From the line that has "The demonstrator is" down to the final line of the listing below, transcribe every line exactly, and only those.

%%

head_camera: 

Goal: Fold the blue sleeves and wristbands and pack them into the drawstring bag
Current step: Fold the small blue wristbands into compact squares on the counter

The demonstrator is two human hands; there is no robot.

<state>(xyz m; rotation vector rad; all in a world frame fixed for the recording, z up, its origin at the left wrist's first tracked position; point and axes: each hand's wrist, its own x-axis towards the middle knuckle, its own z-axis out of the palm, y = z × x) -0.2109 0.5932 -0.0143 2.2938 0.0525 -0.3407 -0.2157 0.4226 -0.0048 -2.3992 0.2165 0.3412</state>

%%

## EXERCISE ANSWER
The demonstrator is two human hands; there is no robot.

<state>(xyz m; rotation vector rad; all in a world frame fixed for the recording, z up, its origin at the left wrist's first tracked position; point and axes: each hand's wrist, its own x-axis towards the middle knuckle, its own z-axis out of the palm, y = z × x) -0.2109 0.5932 -0.0143 2.2938 0.0525 -0.3407 -0.2157 0.4226 -0.0048 -2.3992 0.2165 0.3412</state>

No additional work is needed on this exercise.